Internally, pcc was actually (correctly) changing the comparison in the node. Before optimizing:

DEFLAB (0x35f98): .L253
NODE (0x35fb0):
0x2f680) CBRANCH, int, REG , SU= 0(@REG,,,,)
    0x2f6a8) !=, int, REG , SU= 122(@REG,,,,)
        0x2f6e4) REG a0, int, REG a0 , SU= 0(AREG,,,,)
        0x2f70c) REG a1, int, REG a1 , SU= 0(AREG,,,,)
    0x2f734) ICON 255, int, REG , SU= 0(@REG,,,,)

After optimizing:

.L253:
emit IP_NODE:
0x2f698) CBRANCH, int, REG , SU= 0(@REG,,,,)
    0x2f6c0) ==, int, REG , SU= 122(@REG,,,,)
        0x2f6fc) REG a0, int, REG a0 , SU= 0(AREG,,,,)
        0x2f724) REG a1, int, REG a1 , SU= 0(AREG,,,,)
    0x2f74c) ICON 257, int, REG , SU= 0(@REG,,,,)
q->cstring:     nop
q->cstring:     bne AL, AR, LC       ; rleft (rs1) != rright (rs2)

The code calls

void
gencode(NODE *p, int cookie)
{
        struct optab *q = &table[TBLIDX(p->n_su)];
        ...
        expand(p, cookie, q->cstring);
...

in mip/reader.c:1287, but as you can see from the snippet above, the node p and the optab q have lost syncronicity. The cstring comes from the template before optimizing.

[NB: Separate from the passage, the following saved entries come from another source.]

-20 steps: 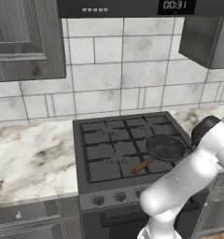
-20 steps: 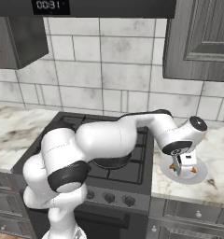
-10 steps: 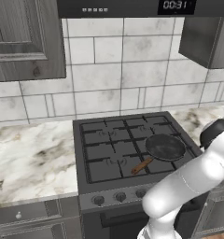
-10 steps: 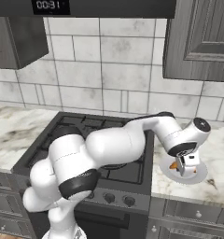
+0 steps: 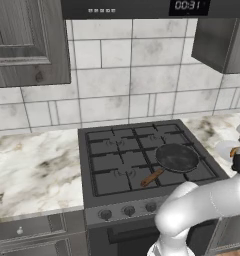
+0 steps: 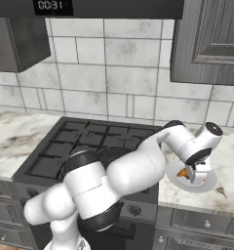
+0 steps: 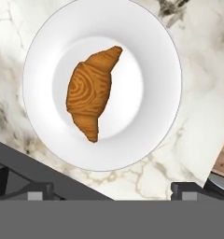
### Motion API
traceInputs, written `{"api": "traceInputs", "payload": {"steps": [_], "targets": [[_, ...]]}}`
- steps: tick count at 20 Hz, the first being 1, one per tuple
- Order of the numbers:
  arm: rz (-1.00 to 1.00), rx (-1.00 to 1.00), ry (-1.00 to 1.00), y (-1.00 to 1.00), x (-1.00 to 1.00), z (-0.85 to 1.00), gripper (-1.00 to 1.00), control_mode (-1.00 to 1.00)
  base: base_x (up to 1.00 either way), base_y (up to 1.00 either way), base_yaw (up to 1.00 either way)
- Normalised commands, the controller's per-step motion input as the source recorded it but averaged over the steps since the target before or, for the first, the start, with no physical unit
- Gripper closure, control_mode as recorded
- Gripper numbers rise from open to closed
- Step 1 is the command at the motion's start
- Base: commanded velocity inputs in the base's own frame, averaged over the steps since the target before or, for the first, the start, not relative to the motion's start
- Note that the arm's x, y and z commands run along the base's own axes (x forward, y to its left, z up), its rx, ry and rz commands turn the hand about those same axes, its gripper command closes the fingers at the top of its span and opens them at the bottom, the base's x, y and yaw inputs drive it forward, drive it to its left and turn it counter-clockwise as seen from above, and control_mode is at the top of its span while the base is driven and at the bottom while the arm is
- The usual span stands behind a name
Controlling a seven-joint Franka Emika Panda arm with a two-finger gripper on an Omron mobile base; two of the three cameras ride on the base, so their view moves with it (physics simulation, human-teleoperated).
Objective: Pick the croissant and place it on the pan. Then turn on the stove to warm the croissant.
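Below claw (image 7: 109, 198) | croissant (image 7: 90, 92) on white plate (image 7: 156, 60) | claw spread wide, holding nothing

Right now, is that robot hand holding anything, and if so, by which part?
Nothing is held. The gripper is open above the white plate, and the croissant lies untouched on it.

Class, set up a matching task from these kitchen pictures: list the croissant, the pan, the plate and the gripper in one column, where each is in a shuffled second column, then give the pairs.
1. croissant
2. pan
3. plate
4. gripper

A. on the stove grates
B. on the marble counter right of the stove
C. open, above the plate
D. lying on the plate

Pairs: 1-D, 2-A, 3-B, 4-C
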Motion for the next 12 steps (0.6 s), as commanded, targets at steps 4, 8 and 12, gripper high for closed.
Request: {"api": "traceInputs", "payload": {"steps": [4, 8, 12], "targets": [[0.00, 0.00, 0.04, 0.00, 0.01, -0.24, -1.00, -1.00, 0.00, 0.00, 0.00], [0.00, 0.00, 0.02, 0.00, 0.05, -0.14, -1.00, -1.00, 0.00, 0.00, 0.00], [0.00, 0.00, 0.00, 0.00, 0.07, -0.07, -1.00, -1.00, 0.00, 0.00, 0.00]]}}
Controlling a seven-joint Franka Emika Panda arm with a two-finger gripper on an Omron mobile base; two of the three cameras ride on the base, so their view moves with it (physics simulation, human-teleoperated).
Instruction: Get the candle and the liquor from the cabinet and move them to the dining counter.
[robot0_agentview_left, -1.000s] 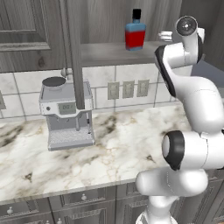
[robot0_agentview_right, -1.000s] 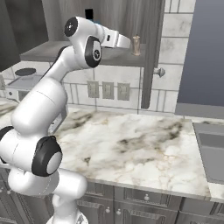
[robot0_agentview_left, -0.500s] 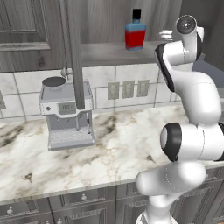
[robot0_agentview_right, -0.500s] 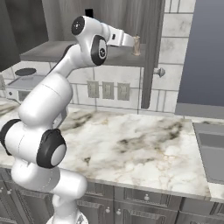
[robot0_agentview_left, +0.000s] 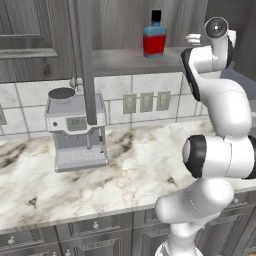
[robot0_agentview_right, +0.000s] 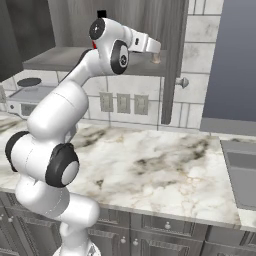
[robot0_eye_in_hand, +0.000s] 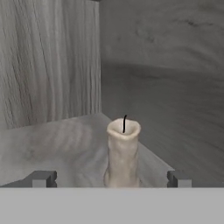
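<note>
We saw the candle (robot0_eye_in_hand: 124, 151) standing upright on the floor of the open cabinet (robot0_eye_in_hand: 52, 57), near the corner where the side wall meets the back. It was a pale, lumpy stub with a short black wick. In the hand view the gripper (robot0_eye_in_hand: 111, 178) faced it squarely, and the two dark fingertips (robot0_eye_in_hand: 41, 178) stood wide apart, one on each side of the candle, neither touching it. The candle sat between them, a little right of the middle, and nothing was held.

From the right base view we saw the gripper (robot0_agentview_right: 154, 48) reaching level into the cabinet (robot0_agentview_right: 65, 57) above the shelf, with the candle (robot0_agentview_right: 156, 59) just beneath its tip, close beside the edge of the open door (robot0_agentview_right: 172, 55).

From the left base view we saw the bottle of liquor (robot0_agentview_left: 155, 37) standing upright on the same shelf, blue above and red below with a black cap. It was apart from the hand, which came in from the right at about the height of its shoulder.

Below the cabinet lay the marble worktop (robot0_agentview_left: 125, 170), with a coffee machine (robot0_agentview_left: 76, 131) on its left part against the tiled wall. The sink (robot0_agentview_right: 242, 172) lay at the far right in the right base view.
</note>
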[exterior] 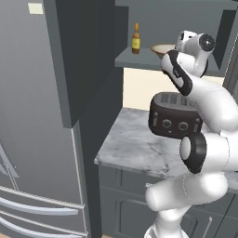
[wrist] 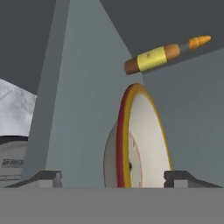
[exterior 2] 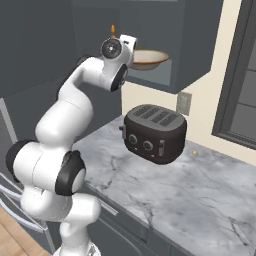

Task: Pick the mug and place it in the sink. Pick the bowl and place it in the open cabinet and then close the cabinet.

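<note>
The tan bowl (exterior: 161, 49) sits upright on the inner shelf of the open dark grey cabinet (exterior: 139, 60). My gripper (exterior: 180, 42) is at the bowl's near side, reaching into the cabinet (exterior 2: 195, 45) at shelf height. In the hand view, which is rolled, the bowl (wrist: 140, 144) stands between my two fingertips (wrist: 48, 177). The jaws are spread wide, so the gripper (wrist: 113, 178) is open around the bowl, not closed on it. The bowl (exterior 2: 148, 59) rests with its rim level. The mug and the sink are out of view.
An amber bottle (exterior: 135, 41) stands on the same shelf, left of the bowl. A black toaster (exterior 2: 155, 132) sits on the marble counter (exterior 2: 200, 195) below the cabinet. The open cabinet door (exterior: 88, 46) hangs left, beside the tall grey refrigerator (exterior: 32, 139).
</note>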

When the comparison is changed, the template for the node needs to be matched again, to avoid a situation where the matched template is no longer correct. A call to relops() in mip/optim2.c:iterate() does the trick:

if (i < EQ || i - EQ >= (int)negrelsize)
   comperr("deljumps: unexpected op");
p->dlip->ip_node->n_left->n_op = negrel[i - EQ];
if ((sh = relops(p->dlip->ip_node->n_left)) != 0)
   comperr("could not rematch op after negrel (sh = 0x%x)\n", sh);

Now the emitted template is correct:

.L249:
.L253:
        beq a1, a0, .L257       ; rleft (rs1) == rright (rleft)
        bge a0, a1, .L259       ; rright (rs2) <= rleft (rs1)

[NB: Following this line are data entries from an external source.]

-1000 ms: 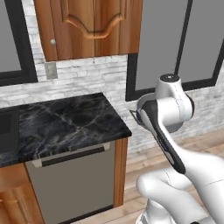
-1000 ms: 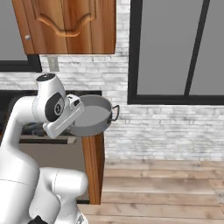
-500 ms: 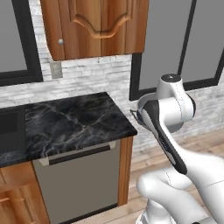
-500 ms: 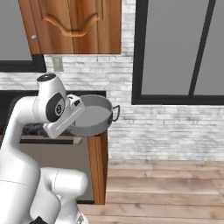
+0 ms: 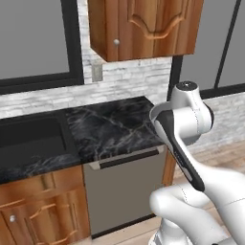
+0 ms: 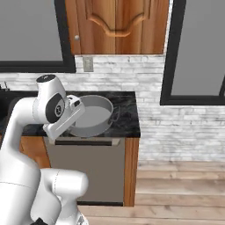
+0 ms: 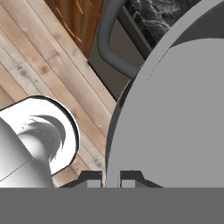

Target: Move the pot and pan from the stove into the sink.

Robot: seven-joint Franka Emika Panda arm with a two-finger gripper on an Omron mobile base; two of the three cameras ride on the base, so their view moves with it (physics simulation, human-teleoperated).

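While end effector (image 7: 110,180) clamps rim, pot (image 6: 93,116) hangs over counter (image 6: 125,124).

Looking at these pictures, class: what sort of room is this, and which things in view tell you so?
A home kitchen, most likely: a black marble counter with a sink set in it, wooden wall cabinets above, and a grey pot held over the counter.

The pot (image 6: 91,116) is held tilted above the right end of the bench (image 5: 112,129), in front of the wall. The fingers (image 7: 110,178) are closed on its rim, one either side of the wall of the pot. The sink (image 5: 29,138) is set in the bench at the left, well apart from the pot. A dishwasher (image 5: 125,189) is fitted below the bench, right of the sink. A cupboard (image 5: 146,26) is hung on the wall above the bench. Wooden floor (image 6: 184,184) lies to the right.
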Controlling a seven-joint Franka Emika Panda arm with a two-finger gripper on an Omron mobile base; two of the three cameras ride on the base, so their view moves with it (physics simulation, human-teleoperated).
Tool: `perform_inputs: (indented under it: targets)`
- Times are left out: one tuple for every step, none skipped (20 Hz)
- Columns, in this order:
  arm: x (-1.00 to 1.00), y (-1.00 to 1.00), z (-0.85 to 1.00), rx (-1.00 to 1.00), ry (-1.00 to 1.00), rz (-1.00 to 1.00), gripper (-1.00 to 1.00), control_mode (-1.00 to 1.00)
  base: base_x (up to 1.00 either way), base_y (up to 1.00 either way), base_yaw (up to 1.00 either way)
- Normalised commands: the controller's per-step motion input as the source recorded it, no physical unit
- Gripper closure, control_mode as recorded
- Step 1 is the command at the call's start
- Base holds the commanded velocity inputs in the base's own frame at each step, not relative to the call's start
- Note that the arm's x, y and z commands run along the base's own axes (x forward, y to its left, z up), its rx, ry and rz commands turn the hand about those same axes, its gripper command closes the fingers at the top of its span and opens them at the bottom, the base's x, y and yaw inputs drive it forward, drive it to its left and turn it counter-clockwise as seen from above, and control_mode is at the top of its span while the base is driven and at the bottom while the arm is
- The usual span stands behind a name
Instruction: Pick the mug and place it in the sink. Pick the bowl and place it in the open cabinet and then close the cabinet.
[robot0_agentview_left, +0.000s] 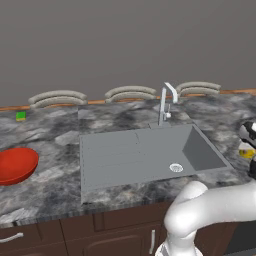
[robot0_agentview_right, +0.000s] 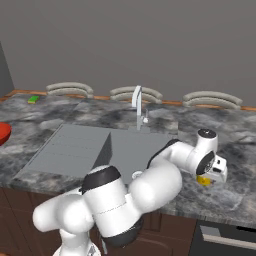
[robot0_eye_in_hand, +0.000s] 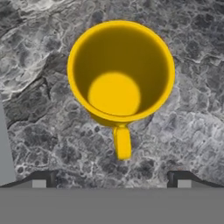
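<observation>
1. In the hand view our hand (robot0_eye_in_hand: 112, 181) hangs over the mug (robot0_eye_in_hand: 119, 74) with its jaws spread wide and grasping nothing; the two dark fingertips (robot0_eye_in_hand: 42, 179) stand either side, low in the frame.
2. The mug sits upright on the mottled stone surface (robot0_eye_in_hand: 188, 122), mouth open toward us, handle pointing at the hand.
3. In the right base view we see the hand (robot0_agentview_right: 212, 172) right of the sink (robot0_agentview_right: 75, 147), with a bit of the yellow mug (robot0_agentview_right: 204, 180) showing under it.
4. In the left base view the sink (robot0_agentview_left: 125, 157) lies mid-surface, drain (robot0_agentview_left: 176, 168) near its right end, faucet (robot0_agentview_left: 165, 102) behind.
5. The bowl (robot0_agentview_left: 15, 165) rests on the surface left of the sink, well apart from the mug (robot0_agentview_left: 246, 152).
6. A small green thing (robot0_agentview_left: 20, 116) lies far back left.
</observation>
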Motion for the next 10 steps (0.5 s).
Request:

It doesn't show up in MIPS64 because there is an error that is not treating the return register v0 properly, which results in an extra move between registers. It doesn't show up in powerpc and aarch64 because they are two-step comparison and branch. I also added a slight change to the mip/match.c code to return the value of relops, instead of defaulting to 0.

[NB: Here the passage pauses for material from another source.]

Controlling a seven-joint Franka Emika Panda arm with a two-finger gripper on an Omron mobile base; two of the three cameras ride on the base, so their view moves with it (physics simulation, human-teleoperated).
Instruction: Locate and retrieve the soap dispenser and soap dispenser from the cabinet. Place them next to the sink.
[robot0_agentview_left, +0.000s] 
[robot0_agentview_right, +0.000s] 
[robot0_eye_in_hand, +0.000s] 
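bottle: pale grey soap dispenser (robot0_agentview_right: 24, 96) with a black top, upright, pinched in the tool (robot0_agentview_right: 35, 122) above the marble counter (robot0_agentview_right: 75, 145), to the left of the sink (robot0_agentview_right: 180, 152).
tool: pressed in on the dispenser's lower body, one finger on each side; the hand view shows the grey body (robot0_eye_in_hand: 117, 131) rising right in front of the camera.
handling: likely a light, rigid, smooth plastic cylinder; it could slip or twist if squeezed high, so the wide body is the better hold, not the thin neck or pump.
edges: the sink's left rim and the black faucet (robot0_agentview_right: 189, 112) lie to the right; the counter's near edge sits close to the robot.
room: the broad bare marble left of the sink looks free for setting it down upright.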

11/1/22: Updated code (links below). The updated code fixes some of the inefficiencies previously noted. Code to calculate the greatest common denominator (GCD) of two numbers

int gcd ( int a, int b ) {
  int c;
  if (a == b)
        c = a;
  else {
        if(a > b)
                a = a - b;
        else
                b = b - a;
        c = gcd(a,b);
  }

return c;
}

now looks like:

  
	.file "gcd.c"
; r: 0x36128, op: 48, n_left: 0x36168 n_right: 0x36108 last = 0
; movargs: reg = 10, numregs 7
; movargs: reg = 11, numregs 6
	.text
	.align 4
	.globl gcd
gcd:

;	p2maxautooff: 0, addto: 0
	mv t1, fp
	mv fp, sp
	subi sp, sp, 16
	sw t1, 0(sp)
	sw ra, 4(sp)
.L249:
.L253:
	bne a0, a1, .L257       ; rleft (rs1) != rright (rs2)
	bge a0, a1, .L259       ; rright (rs2) <= rleft (rs1) 
	sub a0, a0, a1	       ; opsimp
.L261:
	jal ra, gcd	       ; call scon/sareg
	mv t0, a0       ; rmove (6)
	mv a0, t0	       ; move between registers
	jal x0, .L257
.L259:
	sub a1, a1, a0	       ; opsimp
	jal x0, .L261
.L257:
	lw ra, 4(sp)
	lw t1, 0(sp)
	mv sp, fp
	mv fp, t1
	jr ra
	.ident "PCC: Portable C Compiler 1.2.0.DEVEL 20200630 for riscv32-unknown-minix"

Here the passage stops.